*TASK BRIEF*: The answer must be every line of the records below that contains the word "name".

GIVEN DATA section start

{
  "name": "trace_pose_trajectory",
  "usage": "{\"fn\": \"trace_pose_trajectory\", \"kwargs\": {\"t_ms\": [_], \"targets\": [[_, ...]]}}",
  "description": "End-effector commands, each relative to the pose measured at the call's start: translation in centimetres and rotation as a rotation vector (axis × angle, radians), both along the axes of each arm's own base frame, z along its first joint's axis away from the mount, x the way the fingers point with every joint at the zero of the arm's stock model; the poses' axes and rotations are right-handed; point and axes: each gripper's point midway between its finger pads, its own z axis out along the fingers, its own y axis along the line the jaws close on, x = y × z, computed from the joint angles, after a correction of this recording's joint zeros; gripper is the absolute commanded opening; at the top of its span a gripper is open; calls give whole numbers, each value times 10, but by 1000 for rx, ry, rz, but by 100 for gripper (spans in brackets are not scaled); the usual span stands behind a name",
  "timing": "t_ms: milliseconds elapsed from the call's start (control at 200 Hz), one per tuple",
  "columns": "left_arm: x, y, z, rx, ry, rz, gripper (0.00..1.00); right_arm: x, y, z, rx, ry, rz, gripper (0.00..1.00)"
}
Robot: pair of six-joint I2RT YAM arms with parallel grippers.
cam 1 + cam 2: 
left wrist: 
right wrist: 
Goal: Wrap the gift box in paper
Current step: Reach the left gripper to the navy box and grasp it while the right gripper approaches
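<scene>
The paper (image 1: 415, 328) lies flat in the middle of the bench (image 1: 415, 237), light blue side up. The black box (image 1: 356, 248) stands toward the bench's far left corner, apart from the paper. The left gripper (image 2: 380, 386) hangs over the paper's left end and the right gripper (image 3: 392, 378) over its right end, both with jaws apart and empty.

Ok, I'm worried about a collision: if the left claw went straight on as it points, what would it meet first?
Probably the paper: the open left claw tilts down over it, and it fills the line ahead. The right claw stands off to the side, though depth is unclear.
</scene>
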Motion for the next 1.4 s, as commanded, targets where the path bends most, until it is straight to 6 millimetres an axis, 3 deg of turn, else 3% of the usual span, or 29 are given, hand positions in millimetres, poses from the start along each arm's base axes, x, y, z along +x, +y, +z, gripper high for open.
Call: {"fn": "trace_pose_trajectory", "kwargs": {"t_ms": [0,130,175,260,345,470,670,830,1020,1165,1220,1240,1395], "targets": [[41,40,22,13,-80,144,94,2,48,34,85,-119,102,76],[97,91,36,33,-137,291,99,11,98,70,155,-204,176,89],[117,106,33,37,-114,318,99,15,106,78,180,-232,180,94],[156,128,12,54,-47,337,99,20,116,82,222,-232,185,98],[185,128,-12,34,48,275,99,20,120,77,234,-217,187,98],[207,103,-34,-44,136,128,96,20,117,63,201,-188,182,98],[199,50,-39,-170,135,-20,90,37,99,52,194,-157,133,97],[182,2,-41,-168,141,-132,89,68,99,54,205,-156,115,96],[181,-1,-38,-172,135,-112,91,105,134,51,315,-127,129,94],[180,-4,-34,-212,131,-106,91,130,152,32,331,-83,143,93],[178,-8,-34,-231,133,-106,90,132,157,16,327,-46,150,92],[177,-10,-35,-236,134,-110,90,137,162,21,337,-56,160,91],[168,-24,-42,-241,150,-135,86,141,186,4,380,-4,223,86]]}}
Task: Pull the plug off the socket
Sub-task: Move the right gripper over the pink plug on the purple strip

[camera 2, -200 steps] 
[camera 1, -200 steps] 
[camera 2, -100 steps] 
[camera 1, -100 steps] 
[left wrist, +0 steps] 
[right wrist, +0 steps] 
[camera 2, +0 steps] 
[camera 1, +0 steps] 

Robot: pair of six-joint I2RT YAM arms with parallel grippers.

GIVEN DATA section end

*COMPLETED TASK*:
  "name": "trace_pose_trajectory",
  "description": "End-effector commands, each relative to the pose measured at the call's start: translation in centimetres and rotation as a rotation vector (axis × angle, radians), both along the axes of each arm's own base frame, z along its first joint's axis away from the mount, x the way the fingers point with every joint at the zero of the arm's stock model; the poses' axes and rotations are right-handed; point and axes: each gripper's point midway between its finger pads, its own z axis out along the fingers, its own y axis along the line the jaws close on, x = y × z, computed from the joint angles, after a correction of this recording's joint zeros; gripper is the absolute commanded opening; at the top of its span a gripper is open; calls give whole numbers, each value times 10, but by 1000 for rx, ry, rz, but by 100 for gripper (spans in brackets are not scaled); the usual span stands behind a name",

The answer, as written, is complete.